体細胞分裂周期では、DNA合成期であるS期と核分裂期であるM期が繰り返し、この順序は様々な機構によって厳密に制御されている。一方、減数分裂周期では、一回のDNA複製の後に二回の連続した核分裂（減数第一分裂、減数第二分裂）が行われ、染色体の倍数性が半減する。減数分裂周期と体細胞分裂周期の相違は、減数分裂周期に特異的に発現する因子によって生じる。減数分裂周期の進行には体細胞分裂周期と同じ因子が基軸となっているが、減数分裂特異的因子が体細胞分裂周期に働く因子に働きかけ、または入れ替ることによって、特徴ある減数分裂を可能にしている。

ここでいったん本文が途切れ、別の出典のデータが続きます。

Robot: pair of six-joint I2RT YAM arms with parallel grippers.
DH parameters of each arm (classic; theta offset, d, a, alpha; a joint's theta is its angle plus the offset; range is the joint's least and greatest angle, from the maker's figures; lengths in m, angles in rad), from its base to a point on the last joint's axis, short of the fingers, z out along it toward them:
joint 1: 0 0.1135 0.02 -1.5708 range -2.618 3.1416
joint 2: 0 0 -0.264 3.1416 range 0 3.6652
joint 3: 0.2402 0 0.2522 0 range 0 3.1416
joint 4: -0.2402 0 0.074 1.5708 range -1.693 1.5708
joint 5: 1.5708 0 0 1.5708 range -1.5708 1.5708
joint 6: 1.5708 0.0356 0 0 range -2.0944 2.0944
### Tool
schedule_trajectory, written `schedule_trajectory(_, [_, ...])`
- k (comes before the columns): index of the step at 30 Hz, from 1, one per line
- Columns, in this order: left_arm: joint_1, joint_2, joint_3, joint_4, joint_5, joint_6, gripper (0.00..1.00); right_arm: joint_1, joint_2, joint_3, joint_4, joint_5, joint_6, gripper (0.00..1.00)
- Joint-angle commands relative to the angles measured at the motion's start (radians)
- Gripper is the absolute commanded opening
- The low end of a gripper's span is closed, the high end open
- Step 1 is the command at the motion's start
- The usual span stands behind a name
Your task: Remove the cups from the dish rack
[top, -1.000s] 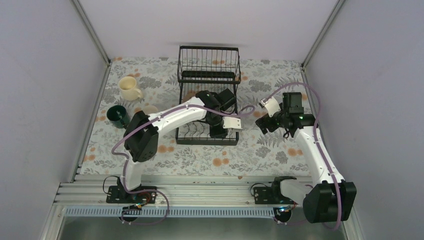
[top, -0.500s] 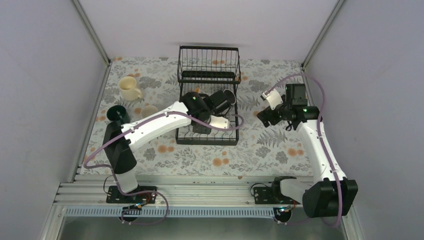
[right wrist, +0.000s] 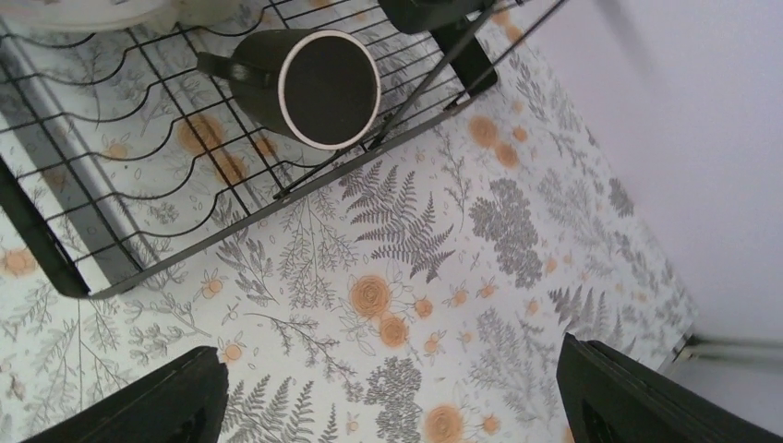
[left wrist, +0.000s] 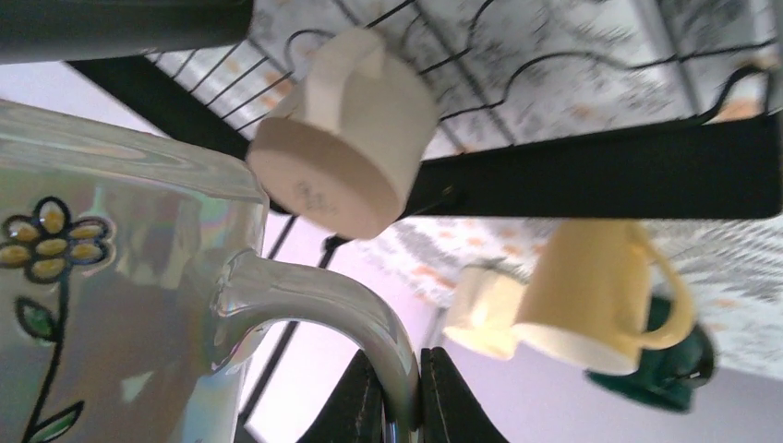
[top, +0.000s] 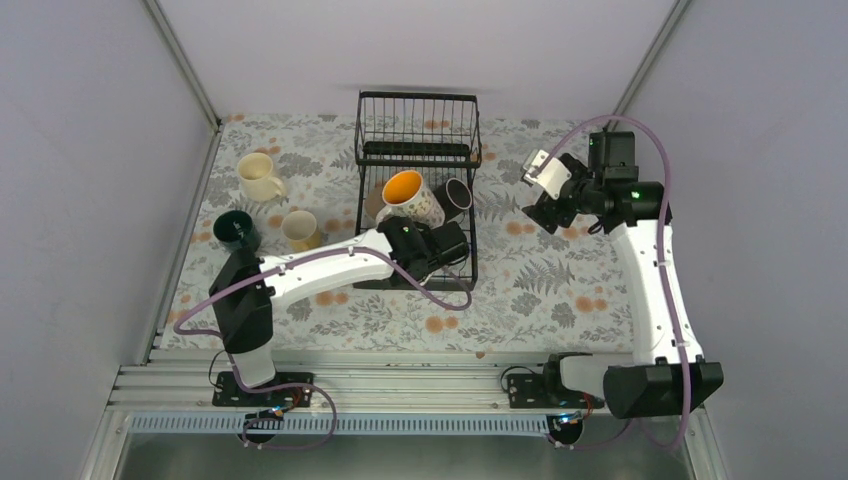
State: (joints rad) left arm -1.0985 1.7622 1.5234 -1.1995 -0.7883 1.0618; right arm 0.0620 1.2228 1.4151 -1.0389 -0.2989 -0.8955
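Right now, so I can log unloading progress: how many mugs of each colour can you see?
cream mug: 1
dark green mug: 1
tan mug: 1
black mug: 1
off-white mug: 1
orange-yellow floral mug: 1
Total: 6

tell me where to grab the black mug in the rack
Pinch its rim wall, one finger inside the mouth. The black mug lies tilted in the rack, mouth facing the open right gripper, handle turned away, so come from the right.
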Motion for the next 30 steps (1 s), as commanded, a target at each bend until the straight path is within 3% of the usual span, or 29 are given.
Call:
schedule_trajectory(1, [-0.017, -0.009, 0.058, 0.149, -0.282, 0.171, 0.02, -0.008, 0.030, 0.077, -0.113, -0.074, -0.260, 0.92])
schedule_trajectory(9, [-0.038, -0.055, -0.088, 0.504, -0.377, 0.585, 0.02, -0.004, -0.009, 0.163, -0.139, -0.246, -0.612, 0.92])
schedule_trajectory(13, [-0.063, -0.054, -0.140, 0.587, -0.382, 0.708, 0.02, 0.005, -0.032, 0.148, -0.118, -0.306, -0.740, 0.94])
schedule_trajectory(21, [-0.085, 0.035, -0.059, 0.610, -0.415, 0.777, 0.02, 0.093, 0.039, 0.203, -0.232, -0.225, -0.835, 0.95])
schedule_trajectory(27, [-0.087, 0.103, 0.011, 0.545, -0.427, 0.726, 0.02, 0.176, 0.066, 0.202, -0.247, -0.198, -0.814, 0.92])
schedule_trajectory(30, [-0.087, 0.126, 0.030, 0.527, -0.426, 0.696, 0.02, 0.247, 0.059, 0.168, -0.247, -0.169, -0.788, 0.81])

分裂酵母（Schizosaccharomyces pombe）のmes1は、減数分裂期特異的に発現する遺伝子であり、mes1変異株は減数第二分裂が不能となる。その表現型からmes1遺伝子は減数分裂の進行に重要な役割を果たしていることが示唆されるが、その機能はまったく未知であった。本研究で申請者は、分裂酵母のmes1遺伝子の機能解析を通じて、減数第一分裂から第二分裂への移行期における細胞周期制御機構を解析した。学位論文では、「序」および「材料と方法」に続き、2章からなる「結果」、「考察と展望」、そして「結論」に分けて、得られた成果とその意義が述べられている。

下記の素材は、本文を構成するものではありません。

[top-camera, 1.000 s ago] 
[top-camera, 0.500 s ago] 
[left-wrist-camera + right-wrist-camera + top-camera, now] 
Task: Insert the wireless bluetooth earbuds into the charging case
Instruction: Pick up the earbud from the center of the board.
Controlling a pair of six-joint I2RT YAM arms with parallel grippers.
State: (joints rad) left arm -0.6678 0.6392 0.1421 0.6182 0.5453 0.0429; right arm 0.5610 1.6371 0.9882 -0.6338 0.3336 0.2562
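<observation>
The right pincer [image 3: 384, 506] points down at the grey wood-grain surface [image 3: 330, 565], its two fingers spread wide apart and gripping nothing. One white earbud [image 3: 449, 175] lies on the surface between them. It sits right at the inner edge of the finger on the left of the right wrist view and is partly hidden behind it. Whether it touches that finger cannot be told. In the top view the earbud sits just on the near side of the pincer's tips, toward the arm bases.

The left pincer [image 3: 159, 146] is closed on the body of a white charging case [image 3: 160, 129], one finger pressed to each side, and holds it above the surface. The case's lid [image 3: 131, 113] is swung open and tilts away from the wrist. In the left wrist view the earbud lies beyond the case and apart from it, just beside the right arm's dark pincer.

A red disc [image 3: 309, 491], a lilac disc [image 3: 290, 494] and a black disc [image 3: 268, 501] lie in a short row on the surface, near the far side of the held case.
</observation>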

mes1変異株における減数第二分裂の不能の原因を探るため、申請者はM期の進行に必須な役割を果たすMPF（M-phase Promoting Factor）の減数分裂期における活性化状態に着目した。野生株では、MPFの制御サブユニットであるCyclin B/Cdc13は減数第一分裂後に完全に分解されず核内に残存していたが、mes1変異株ではCdc13が減数第一分裂後に核内から消失し、MPF活性が維持されないことを発見した。Mes1の機能を解析した結果、Mes1はAPC/C（Anaphase Promoting Factor/Cyclosome）の活性化因子であるSlp1と相互作用することによって、Slp1とCdc13の結合を阻害し、その分解を抑制していることが示された。また、Mes1は減数分裂特異的なAPC/C活性化因子Mfr1とも相互作用し、Mfr1とCdc13の結合も阻害した。Mes1は、減数第一分裂後にAPC/C活性を抑圧することによって、第一分裂後期に半減したCyclin Bを安定化してMPF活性を維持し、その保たれたMPF活性が減数第二分裂への移行を可能とすると推測される。申請者はさらにMes1の制御機構について解析を行った。Mes1は、APC/Cの分解シグナル配列であるD-boxとKEN-boxを持っており、Mes1 D-box、KEN-box変異体の解析を行った。その結果、Mes1のD-boxおよびKEN-boxはMes1の機能であるAPC/C活性の抑圧に必要であるとともに、減数分裂期のおけるMes1の分解にも必要であることが示された。しかし、Mes1 D-box KEN-box変異体は体細胞分裂期には安定化されずに分解されることから、Mes1の分解には他の異なる機構が関与している可能性も示唆された。

本研究から、Mes1は新規なAPC/C阻害因子であることが明らかとなった。減数分裂周期におけるMPFの活性化状態は、卵の成熟過程の研究からその詳細が明らかにされている。減数第一分裂後、MPF活性は低下するが完全に低下することなく中間程度にしばらく保たれ、その後急激に上昇し減数第二分裂へと移行する。MPF活性の維持には、APC/Cの活性抑制によるCyclin Bの安定化が一つの要因であるが、他の生物において減数第二分裂移行期のAPC/C活性の抑圧機構は部分的にしか解明されていない。申請者は、Mes1がAPC/C活性を抑圧することによって減数第二分裂の移行に決定的な役割を果たしていることを示し、APC/C活性の抑圧機構に新しい知見をもたらした。

以上，伊澤大介が明らかにした研究成果は、減数分裂周期制御の分子機構の理解に対する重要な寄与であり、学位申請者の業績は博士（理学）の称号を受けるにふさわしいと審査員全員が判定した。なお本論文は後藤益生、山下朗、山野博之、山本正幸との共同研究であるが、論文提出者が主体となって分析および検証を行ったもので、論文提出者の寄与が十分であると判断する。

したがって、伊澤大介に博士（理学）の学位を授与できると認める。